┏━━

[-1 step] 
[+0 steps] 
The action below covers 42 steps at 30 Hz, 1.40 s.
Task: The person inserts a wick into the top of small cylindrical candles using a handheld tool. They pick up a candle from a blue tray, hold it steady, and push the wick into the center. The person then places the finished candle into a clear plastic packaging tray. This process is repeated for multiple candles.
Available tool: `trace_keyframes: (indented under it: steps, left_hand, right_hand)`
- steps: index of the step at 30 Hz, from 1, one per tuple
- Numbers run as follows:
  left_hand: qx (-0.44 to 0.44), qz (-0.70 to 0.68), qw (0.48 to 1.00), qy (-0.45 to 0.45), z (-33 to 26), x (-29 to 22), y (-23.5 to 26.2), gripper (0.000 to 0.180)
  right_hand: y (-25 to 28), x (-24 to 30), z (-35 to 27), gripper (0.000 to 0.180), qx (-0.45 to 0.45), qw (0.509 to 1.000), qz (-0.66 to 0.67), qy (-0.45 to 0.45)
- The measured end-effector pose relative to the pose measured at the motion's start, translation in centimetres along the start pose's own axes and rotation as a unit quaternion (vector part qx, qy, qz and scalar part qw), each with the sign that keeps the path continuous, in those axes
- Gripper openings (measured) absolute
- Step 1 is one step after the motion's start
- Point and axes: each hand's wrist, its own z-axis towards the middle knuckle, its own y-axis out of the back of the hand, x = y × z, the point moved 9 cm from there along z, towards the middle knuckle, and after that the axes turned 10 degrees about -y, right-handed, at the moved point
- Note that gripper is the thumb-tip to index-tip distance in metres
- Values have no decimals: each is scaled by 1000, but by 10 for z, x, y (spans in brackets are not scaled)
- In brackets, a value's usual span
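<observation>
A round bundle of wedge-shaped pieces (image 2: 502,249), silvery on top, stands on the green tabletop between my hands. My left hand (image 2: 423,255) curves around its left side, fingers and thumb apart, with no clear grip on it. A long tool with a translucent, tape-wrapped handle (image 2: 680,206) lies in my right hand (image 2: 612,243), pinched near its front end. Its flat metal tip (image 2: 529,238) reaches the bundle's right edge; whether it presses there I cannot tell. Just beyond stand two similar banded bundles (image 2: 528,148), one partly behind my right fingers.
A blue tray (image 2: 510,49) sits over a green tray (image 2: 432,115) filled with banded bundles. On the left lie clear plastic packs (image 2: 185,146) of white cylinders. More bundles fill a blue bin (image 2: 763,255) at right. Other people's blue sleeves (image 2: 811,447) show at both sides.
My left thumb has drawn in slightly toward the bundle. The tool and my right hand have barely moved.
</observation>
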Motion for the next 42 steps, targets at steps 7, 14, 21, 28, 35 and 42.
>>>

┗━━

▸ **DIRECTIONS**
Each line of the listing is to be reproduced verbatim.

▸ **WRITTEN REPLY**
[-1 step] 
[+0 steps] 
The action below covers 42 steps at 30 Hz, 1.40 s.
Task: The person inserts a wick into the top of small cylindrical candles using a handheld tool. They pick up a candle from a blue tray, hold it steady, and push the wick into the center. The person then places the finished candle into a clear plastic packaging tray. This process is repeated for multiple candles.
Available tool: `trace_keyframes: (indented under it: steps, left_hand, right_hand)`
- steps: index of the step at 30 Hz, from 1, one per tuple
- Numbers run as follows:
  left_hand: qx (-0.44 to 0.44), qz (-0.70 to 0.68), qw (0.48 to 1.00), qy (-0.45 to 0.45), z (-33 to 26), x (-29 to 22), y (-23.5 to 26.2), gripper (0.000 to 0.180)
  right_hand: y (-25 to 28), x (-24 to 30), z (-35 to 27), gripper (0.000 to 0.180), qx (-0.45 to 0.45), qw (0.509 to 1.000), qz (-0.66 to 0.67), qy (-0.45 to 0.45)
- The measured end-effector pose relative to the pose measured at the motion's start, translation in centimetres along the start pose's own axes and rotation as a unit quaternion (vector part qx, qy, qz and scalar part qw), each with the sign that keeps the path continuous, in those axes
- Gripper openings (measured) absolute
- Step 1 is one step after the motion's start
- Point and axes: each hand's wrist, its own z-axis towards the middle knuckle, its own y-axis out of the back of the hand, x = y × z, the point moved 9 cm from there along z, towards the middle knuckle, and after that the axes turned 10 degrees about -y, right-handed, at the moved point
- Note that gripper is the thumb-tip to index-tip distance in metres
- Values have no decimals: each is scaled by 1000, but by 10 for z, x, y (spans in brackets are not scaled)
- In brackets, a value's usual span
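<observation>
A round bundle of wedge-shaped pieces (image 2: 502,249), silvery on top, stands on the green tabletop between my hands. My left hand (image 2: 423,255) curves around its left side, fingers and thumb apart, with no clear grip on it. A long tool with a translucent, tape-wrapped handle (image 2: 680,206) lies in my right hand (image 2: 612,243), pinched near its front end. Its flat metal tip (image 2: 529,238) reaches the bundle's right edge; whether it presses there I cannot tell. Just beyond stand two similar banded bundles (image 2: 528,148), one partly behind my right fingers.
A blue tray (image 2: 510,49) sits over a green tray (image 2: 432,115) filled with banded bundles. On the left lie clear plastic packs (image 2: 185,146) of white cylinders. More bundles fill a blue bin (image 2: 763,255) at right. Other people's blue sleeves (image 2: 811,447) show at both sides.
My left thumb has drawn in slightly toward the bundle. The tool and my right hand have barely moved.
</observation>
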Motion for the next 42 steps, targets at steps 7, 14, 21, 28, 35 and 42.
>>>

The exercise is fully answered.